Mutande e canottiera

Speriamo che con la fine dell’estate, finisca anche la fastidiosa passerella di gambe, gambine, gambotte, coscie, cosciette e coscione nude di ragazze e adolescenti che ormai si può dire vestano tutte quante, di giorno e di notte, in mutande e canottiera, con una fantasia davvero personalizzata. Si alzano dal letto al mattino in mutande e
canottiera e per tutto il giorno girano per le strade delle città, per i musei, gli ospedali, le chiese, le scuole, i teatri, le discoteche… sempre con le stesse mutande e canottiera. Che squallore ragazze, che noia, che monotonia.

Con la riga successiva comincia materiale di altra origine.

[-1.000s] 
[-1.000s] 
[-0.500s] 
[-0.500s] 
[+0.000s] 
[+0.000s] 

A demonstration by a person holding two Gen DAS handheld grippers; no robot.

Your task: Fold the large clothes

Non sapete più dove togliere tessuto per mostrarvi sempre più indecenti e brutte e schifosine, pronte ad offrirvi al miglior offerente che allunga la mano. Che considerazione possono avere gli uomini di voi che vi prestate agli sguardi osceni senza alcun pudore e ancor meno senza buon gusto? E vi lamentate degli stupri? E delle violenze? Ma ve le cercate voi mie care. Accettate il passaggio in macchina di uno sconosciuto, mostrandogli cosce e culatte al vento, lo invitate a salire in casa vostra con fare promettente e poi lo denunciate per stupro!  Ma scusate! Dovrebbe essere il malcapitato a denunciare voi per molestie e raggiro se non ha l’accortezza di scappare in tempo dalle vostre diaboliche trappole femminili.

E poi vi lamentate delle violenze e dei femminicidi? Ma siete voi a provocarli col vostro comportamento infedele, superficiale, falso e ipocrita. Prima adescate un uomo o più di uno, magari riuscite anche a sposarlo se ha molti quattrini, e poi lo mollate senza ragione quando lui crede di aver finalmente formato una famiglia con moglie, casa e figli!  Ma non sapete che una sofferenza del genere è talmente dolorosa che fa perdere la testa?  E non vi dice nulla il fatto che quasi tutti gli uomini, dopo aver ammazzato la compagna, si suicidano dalla disperazione? Ma voi ve ne fregate di tutti i sentimenti e delle conseguenze delle vostre azioni irresponsabili perché non avete cuore, non sapete amare perché siete aride, fredde e calcolatrici. Nemmeno degne di essere chiamate madri perché nemmeno per amore dei vostri figli mettete la testa a posto.

Donne sciocche, puttane, false e bugiarde. Dove credete di andare a forza di mostrare le vostre carni da esposizione universale, anziché fare sfoggio di pizzi e merletti, di camicette in seta con gonnelle a pois o abiti vaporosi a fiorellini? Cose di altri tempi, direte, ma cose perennemente belle, eleganti e dignitose mentre voi siete a livello delle galline che razzolano nel loro sterco, tutte nude, tutte uguali, tutte sciocche.